> **Brief**:
From the first line to the last, transcribe the data exactly and skip the pictures.

> **Source data**:
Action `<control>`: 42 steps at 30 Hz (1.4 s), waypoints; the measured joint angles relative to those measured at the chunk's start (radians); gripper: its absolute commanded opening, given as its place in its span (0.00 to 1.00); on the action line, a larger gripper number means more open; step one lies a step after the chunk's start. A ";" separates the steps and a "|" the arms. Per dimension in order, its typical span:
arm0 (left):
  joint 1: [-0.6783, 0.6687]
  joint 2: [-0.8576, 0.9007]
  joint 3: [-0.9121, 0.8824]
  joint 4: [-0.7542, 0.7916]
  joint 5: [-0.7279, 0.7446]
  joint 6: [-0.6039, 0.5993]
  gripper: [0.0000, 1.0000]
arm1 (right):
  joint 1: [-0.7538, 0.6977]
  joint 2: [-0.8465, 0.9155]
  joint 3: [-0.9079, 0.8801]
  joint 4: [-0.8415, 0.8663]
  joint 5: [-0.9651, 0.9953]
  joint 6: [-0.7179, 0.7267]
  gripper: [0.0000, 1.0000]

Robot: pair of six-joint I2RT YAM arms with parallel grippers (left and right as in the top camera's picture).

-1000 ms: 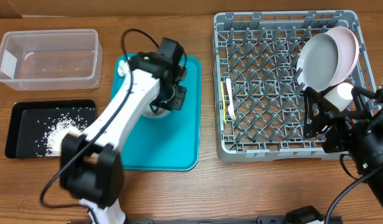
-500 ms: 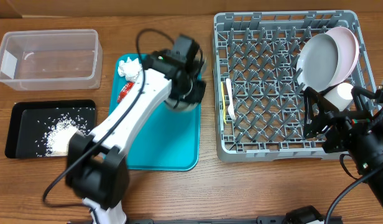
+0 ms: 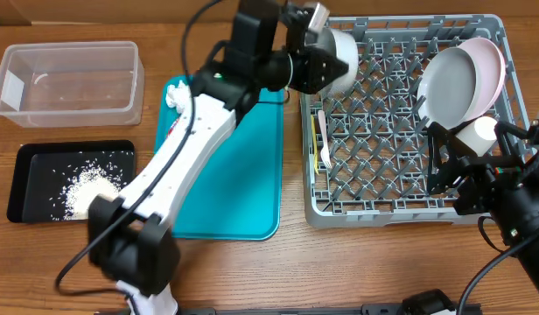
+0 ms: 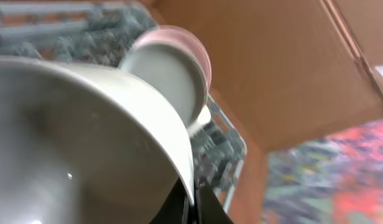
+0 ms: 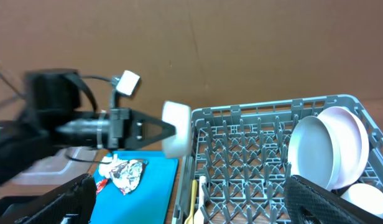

> **Response to the exercise**:
Action `<control>`: 42 steps at 30 Hz (1.4 s), waypoints; the measured joint angles relative to those measured at the chunk's start (radians); gripper: its absolute commanded opening, given as its place in its span (0.00 to 1.00); on the action line, a larger gripper number means more open; step one lies a step after the chunk's start. A ";" separates the steps and a "|" the arms. Per dimension in order, its typical span:
arm0 (left):
  joint 1: [-0.6783, 0.6687]
  joint 2: [-0.8576, 0.9007]
  joint 3: [-0.9121, 0.8824]
  joint 4: [-0.7542, 0.7916]
  joint 5: [-0.7279, 0.7446]
  joint 6: [-0.6039, 0.5993]
  gripper: [0.0000, 1.0000]
arm1 (right):
  joint 1: [-0.7538, 0.6977]
  joint 2: [-0.8465, 0.9155]
  joint 3: [-0.9079, 0.8801]
  joint 4: [-0.8415, 0.8663]
  joint 5: [-0.9651, 0.9953]
  joint 6: [-0.7179, 0.7267]
  gripper: [0.0000, 1.0000]

Robot: pair of six-joint I2RT YAM arms with parallel grippers (left and right as in the top camera's picture).

-1000 ms: 
-500 ms: 
+0 ms: 
+0 ms: 
+0 ms: 

The work on this exercise is finished.